Она подошла, плавно покачивая расклешенной юбкой, с неотрывным упорством глядя ему в глаза, и все чокнулись в намеренном объединении, которое в те минуты желал установить он.
– Не кажется ли вам, что Тарутин и Печорин – почти синонимы? – улыбаясь, спросила Валерия.
– Валерочка, – возразил Тарутин, – классический Печорин по сравнению с нашим поколением благополучный мальчик. Он жил в счастливые времена.
– Не согласен, да как же так может быть! – взъерошился, поперхнувшись глотком коньяка, Улыбышев. – Печорин – это заемная философия западного байронизма! Лишний человек! Так не может счастливо жить русский! Это противоестественно! Вы же русский или кто вы?

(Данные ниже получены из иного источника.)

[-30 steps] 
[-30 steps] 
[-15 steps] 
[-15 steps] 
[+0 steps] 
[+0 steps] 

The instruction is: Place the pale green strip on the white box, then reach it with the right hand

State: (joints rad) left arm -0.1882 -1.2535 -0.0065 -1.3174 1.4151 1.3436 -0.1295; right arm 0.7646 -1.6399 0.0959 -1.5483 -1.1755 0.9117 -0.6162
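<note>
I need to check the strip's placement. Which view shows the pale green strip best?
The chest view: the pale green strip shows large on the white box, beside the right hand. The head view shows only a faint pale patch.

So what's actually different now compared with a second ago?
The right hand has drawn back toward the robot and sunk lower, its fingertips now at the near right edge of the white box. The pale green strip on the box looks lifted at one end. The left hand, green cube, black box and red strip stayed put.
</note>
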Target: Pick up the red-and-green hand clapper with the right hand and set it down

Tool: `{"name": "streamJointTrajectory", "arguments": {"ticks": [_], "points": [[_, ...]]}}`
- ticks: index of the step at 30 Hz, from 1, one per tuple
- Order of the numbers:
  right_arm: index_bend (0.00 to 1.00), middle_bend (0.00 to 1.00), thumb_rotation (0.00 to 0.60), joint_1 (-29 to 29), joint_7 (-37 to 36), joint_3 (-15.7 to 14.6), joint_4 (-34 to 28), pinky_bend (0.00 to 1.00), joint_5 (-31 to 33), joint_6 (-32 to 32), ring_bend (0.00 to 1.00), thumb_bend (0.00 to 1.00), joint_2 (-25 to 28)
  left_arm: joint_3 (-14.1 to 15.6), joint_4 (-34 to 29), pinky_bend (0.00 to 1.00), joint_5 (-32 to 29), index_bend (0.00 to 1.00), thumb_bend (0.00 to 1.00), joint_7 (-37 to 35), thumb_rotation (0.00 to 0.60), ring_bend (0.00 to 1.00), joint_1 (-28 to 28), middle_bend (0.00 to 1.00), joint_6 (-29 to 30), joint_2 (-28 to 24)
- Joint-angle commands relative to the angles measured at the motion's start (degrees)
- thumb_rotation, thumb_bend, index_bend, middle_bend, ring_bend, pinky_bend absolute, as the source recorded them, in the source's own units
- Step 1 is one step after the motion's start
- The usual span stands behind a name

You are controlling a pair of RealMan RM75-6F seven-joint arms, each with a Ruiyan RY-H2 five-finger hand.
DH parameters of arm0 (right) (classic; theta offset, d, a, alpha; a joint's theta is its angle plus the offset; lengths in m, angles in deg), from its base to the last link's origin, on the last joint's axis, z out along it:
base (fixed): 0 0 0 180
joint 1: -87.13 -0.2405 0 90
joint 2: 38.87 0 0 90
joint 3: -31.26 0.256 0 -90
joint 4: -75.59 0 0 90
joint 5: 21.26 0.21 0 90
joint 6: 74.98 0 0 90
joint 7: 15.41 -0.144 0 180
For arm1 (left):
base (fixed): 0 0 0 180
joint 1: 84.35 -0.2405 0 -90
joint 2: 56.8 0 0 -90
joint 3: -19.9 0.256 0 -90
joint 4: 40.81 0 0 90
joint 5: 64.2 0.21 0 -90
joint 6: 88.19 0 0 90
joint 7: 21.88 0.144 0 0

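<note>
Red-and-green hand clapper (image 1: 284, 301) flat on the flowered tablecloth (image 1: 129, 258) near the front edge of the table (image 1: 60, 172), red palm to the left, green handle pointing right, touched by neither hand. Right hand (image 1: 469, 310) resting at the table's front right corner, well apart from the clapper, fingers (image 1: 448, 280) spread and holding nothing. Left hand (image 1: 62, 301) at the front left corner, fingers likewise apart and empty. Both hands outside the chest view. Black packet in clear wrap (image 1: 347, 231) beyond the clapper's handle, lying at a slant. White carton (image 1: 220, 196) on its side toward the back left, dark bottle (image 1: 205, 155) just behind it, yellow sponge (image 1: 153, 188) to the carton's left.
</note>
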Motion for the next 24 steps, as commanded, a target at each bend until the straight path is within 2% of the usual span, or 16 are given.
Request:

Тарутин понюхал коньяк, ноздри его дрогнули, и Дроздов, не однажды любуясь его атлетической статью, его силой, плечами, натренированными ежеутренними гантелями, невольно подумал сейчас, откуда все-таки у Тарутина, рожденного, как он знал, в рыбачьей прииртышской деревне, такие светлые глаза, чистый рисунок бровей, такой образцово правильный рот – откуда эти черты, из первого так называемого христианского века? Может быть, русская порода была именно такой? Или декабристы, сосланные в те сибирские края, оставили там голубой след?
– Я русский, Яша. Только не такой, каким бы должен быть. Скорее всего – карикатура на русского. Знаешь, сердечный мой, сейчас в некоторых районах России русский – это только тень русского или – представитель бывшего русского. Может, уже нет нации. Русские выбиты в войну. Вся деревня была в пехоте. Это сплошные братские могилы. Ну, а в сорок первом и сорок втором – плен, угон населения в Германию. Хотел бы я знать, сколько русских после войны рассеяно по белу свету. В общем, Яшенька, мы потерпели победу, а немцы одержали поражение.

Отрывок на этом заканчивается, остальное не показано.